Work instructions
Nothing but the lines from the one with "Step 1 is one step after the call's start" down to the one with "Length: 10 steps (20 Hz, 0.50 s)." should be returned, exactly and with both ends included, from the material below.

Input records
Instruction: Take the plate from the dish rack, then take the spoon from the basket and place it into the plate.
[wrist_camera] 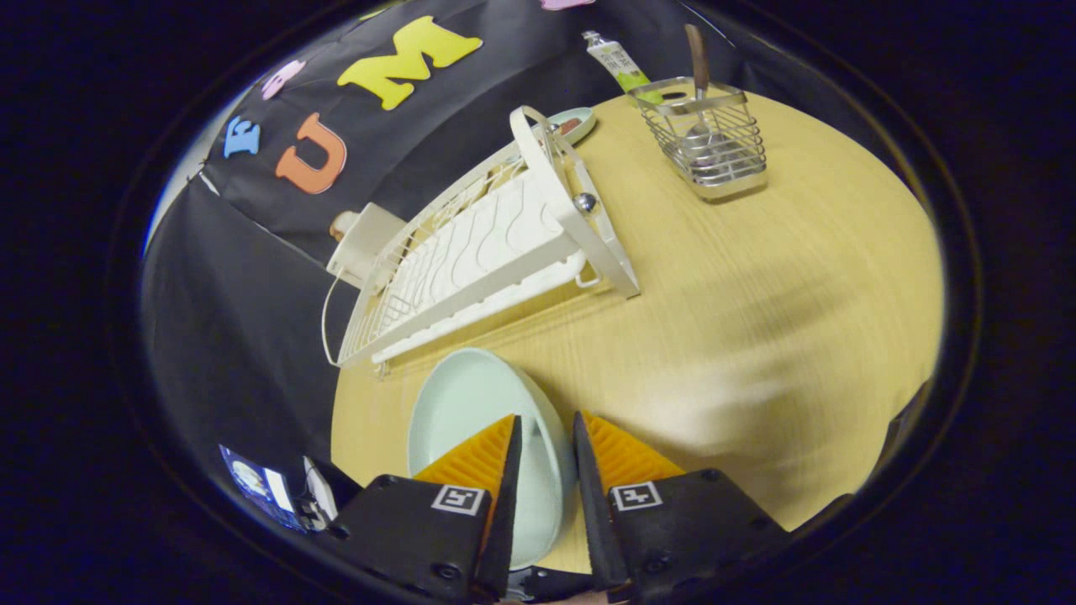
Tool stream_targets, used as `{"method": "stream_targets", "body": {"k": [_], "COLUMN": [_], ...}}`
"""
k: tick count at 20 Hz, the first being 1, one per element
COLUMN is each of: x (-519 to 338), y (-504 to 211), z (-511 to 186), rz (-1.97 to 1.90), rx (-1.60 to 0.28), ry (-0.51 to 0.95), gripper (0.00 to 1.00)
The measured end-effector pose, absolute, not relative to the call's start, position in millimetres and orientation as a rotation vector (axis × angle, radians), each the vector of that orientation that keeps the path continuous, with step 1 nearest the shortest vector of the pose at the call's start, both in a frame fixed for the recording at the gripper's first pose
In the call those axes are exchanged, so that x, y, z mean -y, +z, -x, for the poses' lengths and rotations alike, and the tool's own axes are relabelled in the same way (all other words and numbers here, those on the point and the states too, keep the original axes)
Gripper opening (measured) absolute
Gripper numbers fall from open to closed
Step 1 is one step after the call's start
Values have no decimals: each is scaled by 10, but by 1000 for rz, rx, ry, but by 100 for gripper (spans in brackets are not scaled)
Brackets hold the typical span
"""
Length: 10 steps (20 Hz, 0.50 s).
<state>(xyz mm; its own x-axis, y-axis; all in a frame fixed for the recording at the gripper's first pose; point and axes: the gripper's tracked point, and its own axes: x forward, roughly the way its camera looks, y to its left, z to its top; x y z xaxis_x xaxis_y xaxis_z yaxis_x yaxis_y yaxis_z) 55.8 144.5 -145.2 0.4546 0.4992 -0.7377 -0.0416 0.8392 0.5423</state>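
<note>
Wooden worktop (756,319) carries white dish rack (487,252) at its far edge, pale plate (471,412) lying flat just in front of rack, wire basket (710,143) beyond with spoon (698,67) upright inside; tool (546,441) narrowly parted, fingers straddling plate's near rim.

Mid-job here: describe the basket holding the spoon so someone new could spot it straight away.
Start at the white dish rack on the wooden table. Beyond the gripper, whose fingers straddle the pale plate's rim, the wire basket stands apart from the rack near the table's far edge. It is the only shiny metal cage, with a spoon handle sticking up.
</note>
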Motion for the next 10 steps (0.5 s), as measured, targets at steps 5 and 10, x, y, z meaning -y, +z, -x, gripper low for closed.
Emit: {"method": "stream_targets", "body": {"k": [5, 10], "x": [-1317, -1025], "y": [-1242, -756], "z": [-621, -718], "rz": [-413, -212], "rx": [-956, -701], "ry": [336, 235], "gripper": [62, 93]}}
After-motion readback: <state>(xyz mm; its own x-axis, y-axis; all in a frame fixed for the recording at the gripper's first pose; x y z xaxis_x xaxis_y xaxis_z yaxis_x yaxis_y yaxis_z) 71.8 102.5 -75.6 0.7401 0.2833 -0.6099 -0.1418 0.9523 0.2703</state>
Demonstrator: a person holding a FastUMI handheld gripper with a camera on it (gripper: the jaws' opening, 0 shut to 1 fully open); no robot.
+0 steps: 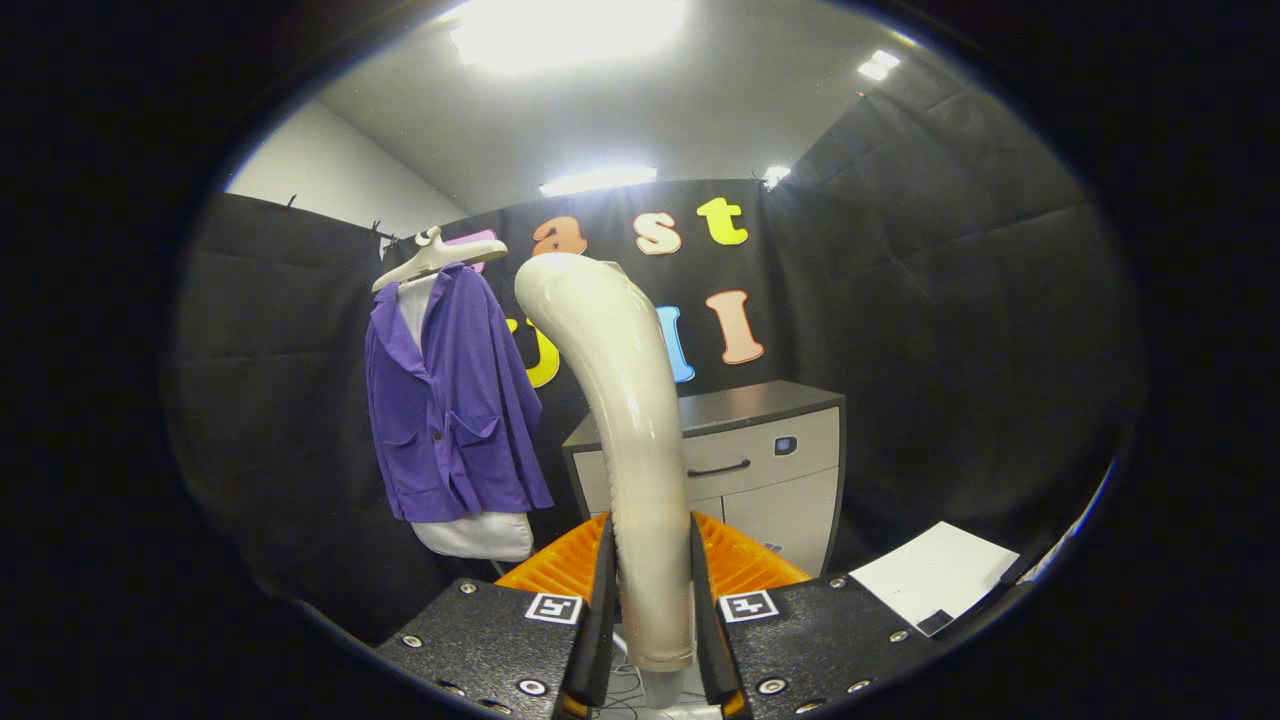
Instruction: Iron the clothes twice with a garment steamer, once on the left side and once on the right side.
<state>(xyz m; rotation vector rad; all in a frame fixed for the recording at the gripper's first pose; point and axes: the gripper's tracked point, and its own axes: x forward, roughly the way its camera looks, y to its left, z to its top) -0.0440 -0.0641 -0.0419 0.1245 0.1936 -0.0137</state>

Result for this task
Step 1 is one step after the call's start
Values have no decimals: each is scaled by 10, but by 1000 for rz, rx, ry, but by 100 for gripper (spans in brackets are not scaled)
Brackets hold the typical span
"""
Length: 10 steps (20 Hz, 0.50 s).

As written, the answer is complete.